Pensions, towards new rules for exit windows: possible stop to the social Ape
The next economic manoeuvre could introduce new rules for pension exit windows, with a possible stop to the social Ape. The executive will have to make a decision on the three pension measures expiring at the end of the year: Quota 103 in a 'contributory' version, Ape sociale and Opzione donna. The Mef experts are also evaluating an intervention on the Tfr and the possibility of allocating a compulsory quota to supplementary forms. The decision will be made in the coming weeks, but the topic will already be discussed at the 30 August summit.
3' min read
3' min read
It promises to be one of the hottest chapters of the next economic manoeuvre. And it could turn into one of the stone guests of the next government summit that Giorgia Meloni is expected to schedule on 30 August to address the most urgent issues of the recovery after the summer break. That of pensions, after all, is one of the dossiers on which new frictions within the majority could manifest themselves. With the executive called in any case to make a decision on the three social security measures expiring at the end of the year: Quota 103 in the 'contributory' version, Ape sociale and Opzione donna.

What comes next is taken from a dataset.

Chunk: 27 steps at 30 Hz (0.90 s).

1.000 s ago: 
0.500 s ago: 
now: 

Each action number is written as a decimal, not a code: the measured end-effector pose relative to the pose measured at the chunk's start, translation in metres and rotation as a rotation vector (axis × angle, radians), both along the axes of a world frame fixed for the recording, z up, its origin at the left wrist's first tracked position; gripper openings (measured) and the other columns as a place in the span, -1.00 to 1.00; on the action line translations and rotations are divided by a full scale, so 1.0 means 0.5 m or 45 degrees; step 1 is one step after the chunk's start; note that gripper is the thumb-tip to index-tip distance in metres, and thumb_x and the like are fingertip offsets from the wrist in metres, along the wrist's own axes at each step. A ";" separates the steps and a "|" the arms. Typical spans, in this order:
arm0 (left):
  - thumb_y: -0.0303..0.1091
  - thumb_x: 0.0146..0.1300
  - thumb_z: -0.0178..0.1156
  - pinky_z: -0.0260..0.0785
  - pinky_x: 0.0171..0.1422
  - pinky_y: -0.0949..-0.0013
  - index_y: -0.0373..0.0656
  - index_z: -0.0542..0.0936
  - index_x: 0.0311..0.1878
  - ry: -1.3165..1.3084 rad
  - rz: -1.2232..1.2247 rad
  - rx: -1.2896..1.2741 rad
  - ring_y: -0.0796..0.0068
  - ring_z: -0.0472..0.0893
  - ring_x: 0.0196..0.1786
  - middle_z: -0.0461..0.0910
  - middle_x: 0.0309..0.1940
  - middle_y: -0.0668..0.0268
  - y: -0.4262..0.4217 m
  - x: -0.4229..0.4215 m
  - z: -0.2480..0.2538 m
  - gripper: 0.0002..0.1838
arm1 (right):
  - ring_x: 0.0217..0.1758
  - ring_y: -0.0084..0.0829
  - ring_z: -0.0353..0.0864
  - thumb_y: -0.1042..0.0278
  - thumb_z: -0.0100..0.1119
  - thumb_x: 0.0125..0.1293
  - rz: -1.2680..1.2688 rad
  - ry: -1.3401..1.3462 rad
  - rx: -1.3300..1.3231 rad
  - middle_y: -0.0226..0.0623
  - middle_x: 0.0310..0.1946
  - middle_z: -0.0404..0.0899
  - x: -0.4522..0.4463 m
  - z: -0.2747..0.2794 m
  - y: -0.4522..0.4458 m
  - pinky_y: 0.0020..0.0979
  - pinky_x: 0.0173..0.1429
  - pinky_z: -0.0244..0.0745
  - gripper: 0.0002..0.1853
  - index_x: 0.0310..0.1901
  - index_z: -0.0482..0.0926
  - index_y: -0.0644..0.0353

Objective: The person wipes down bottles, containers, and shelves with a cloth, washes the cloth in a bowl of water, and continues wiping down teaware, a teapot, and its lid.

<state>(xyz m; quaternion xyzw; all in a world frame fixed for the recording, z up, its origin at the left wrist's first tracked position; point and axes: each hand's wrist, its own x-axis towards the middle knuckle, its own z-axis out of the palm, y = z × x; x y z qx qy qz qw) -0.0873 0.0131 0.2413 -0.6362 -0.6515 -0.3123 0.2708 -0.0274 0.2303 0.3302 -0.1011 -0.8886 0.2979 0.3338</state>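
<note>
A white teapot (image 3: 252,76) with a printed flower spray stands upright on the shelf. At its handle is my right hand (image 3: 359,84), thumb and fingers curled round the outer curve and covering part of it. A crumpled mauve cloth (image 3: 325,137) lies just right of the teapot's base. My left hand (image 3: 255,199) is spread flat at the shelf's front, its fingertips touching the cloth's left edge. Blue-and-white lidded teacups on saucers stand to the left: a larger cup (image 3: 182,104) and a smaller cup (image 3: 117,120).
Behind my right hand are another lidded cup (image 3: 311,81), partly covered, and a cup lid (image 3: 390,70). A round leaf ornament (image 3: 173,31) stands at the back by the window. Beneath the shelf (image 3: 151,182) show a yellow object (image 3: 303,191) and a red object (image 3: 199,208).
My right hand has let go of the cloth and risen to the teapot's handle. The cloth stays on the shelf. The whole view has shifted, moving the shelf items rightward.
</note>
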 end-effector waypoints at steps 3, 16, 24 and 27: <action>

The same executive will have to clarify what will be the future of the recent increases in minimum pensions and, above all, it will have to take into account the fallout on social security balances of the so-called demographic winter and the discontinuous careers of younger workers, but also of the scarce resources available for the budget law. It is no coincidence that the list of possible measures to be adopted, on which the executive's technicians are already working, includes, in addition to a possible new tightening (or even a freeze) of the revaluation mechanism for higher allowances, a extension of the exit windows to 6-7 months from the current 3 for workers who decide to retire early with 42 years and 10 months of contributions (41 and 10 months for women) regardless of their age.
The menu on which the Mef experts are focusing their attentions also includes an intervention on the severance pay, which, should available resources allow it, could pave the way for a mini-reform of flexibility in exit with the abandonment of the quota system and the simultaneous stop of the women's option and, almost entirely, of the Ape sociale (social assistance payment). On the windows, the government has already intervened with the last budget law by extending those for Quota 103 from 3 to 7 months for the private sector and from 6 to 9 months for the public sector. The possible extension by six months of the window for early retirement with only the 'contributory' channel (regardless of age) would lead to exit from work after 43 years and 4 months for men and after 42 years and 4 months for women.
With a view to guaranteeing a more robust 'pension coverage' for the under-35s (in the mix between public and complementary social security), the technicians in Via XX Settembre are also evaluating the proposal launched in recent weeks by the Leghist undersecretaries for the Economy and Labour, Federico Freni and Claudio Durigon, to obligatorily allocate a slice of the severance pay (25%) to 'supplementary forms'. Once this portion of the severance pay has been allocated to a (probably 'negotiated') pension fund, workers could still decide not to use the annuity to give more weight to the 'coverage' guaranteed by the compulsory social security cheque by recovering what they have paid when they pay the remaining 75% of the severance pay after the termination of employment. Finally, a third way would remain open: to continue the investment in complementary social security without using the annuity in conjunction with the compulsory pension accrued at the Inps in the case of 'employees'. The Inps, among other things, could also be called upon with a possible fund in which to channel the slice of Tfr compulsorily demobilised by public workers.
The decision will have to be made in the coming weeks, but in all likelihood it will already be discussed at the summit on 30 August, since there seem to be different schools of thought in the majority. The Minister of Labour, Marina Calderone , for example, has already made it known that she is in favour of a new phase of six months of 'silence-absence' for the allocation of severance pay to pension funds (thus, without obligation). Forza Italia, on the other hand, is putting the brakes on the hypothesis of Quota 41 in a contributory format, always advocated by the League, asking for priority to be given to a new increase in the 'minimums'.